Kommentar von Friederike Gräff über elitäres Theater: Vielfalt endet im Zuschauerraum
Das Staatstheater Hannover weitet seine Flatrate aus – künftig können auch Studierende von vier weiteren Hochschulen kostenlos ins Theater. Das ist erst einmal eine Marketingmaßnahme, weil es um genau die Generation geht, die im Theater fehlt. Ob es am Geld liegt? Acht Euro zahlen Studierende und Azubis für eine Theaterkarte, das muss man nicht teuer finden, eine Kinokarte kostet genauso viel. Trotzdem: Ausprobieren kann, muss ein Theater, wie es eine Generation zu sich lotst, für die ein Theaterbesuch sehr weit hinten unter den möglichen Freizeitbeschäftigungen rangiert. Aber es steht ihm extrem schlecht zu Gesicht, sich nur um den akademischen Nachwuchs zu bemühen. Eine Theaterflatrate für Azubis? Fehlanzeige.

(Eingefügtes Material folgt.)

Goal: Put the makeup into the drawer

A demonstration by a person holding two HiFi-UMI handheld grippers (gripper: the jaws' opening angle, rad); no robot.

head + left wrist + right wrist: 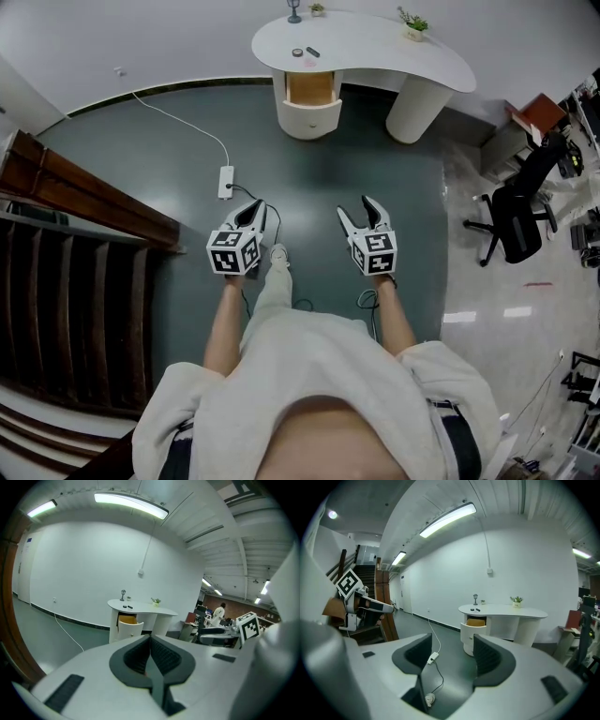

Das Theater ist kein privates Unternehmen, das nun mal eben eine neue Werbestrategie testet. Es ist ein hochsubventioniertes öffentliches Kulturinstitut, das sich seit jeher Aufklärung auf die Fahnen geschrieben hat. Man kann auch sagen, dass es seit jeher eine bildungsbürgerliche Angelegenheit ist, aber es kann nicht sein, dass der Anspruch der TheaterintendantInnen nur der ist, den Altersschnitt des Publikums zu diversifizieren. Die Intendantin des Schauspiels Hannover hat sich im Programmheft der neuen Spielzeit angenehm weit aus dem Fenster gelehnt: „Idealerweise treten im Theater, sowohl auf der Bühne als auch im Zuschauerraum, die unterschiedlichsten Menschen miteinander in Kontakt, lassen sich irritieren, sich über die eigene Normalität und das Selbstgewisse forttragen“, heißt es da. Mag sein, dass man sich auf der Bühne bemüht, die ein oder andere Minderheit hereinzuholen, im Zuschauerraum sind die Anstrengungen für Diversität überschaubar.
Natürlich ist es organisatorisch dankbar, die Theaterflatrate für Studierende über einen Euro Zuschlag auf die Semestergebühr zu finanzieren. Eine vergleichbare Struktur gibt es bei Azubis nicht. Und doch: Das Theater Oberhausen etwa bietet für jährlich 25 Euro eine Flatrate für alle unter 30. Am Bremer Theater gibt es ein Theaterfestival für Azubis. Das Theater, so hört man, soll ein Ort der Kreativität sein. Wäre schön, wenn man mit etwas Kreativität die eigenen sozialen Scheuklappen zur Seite rückte.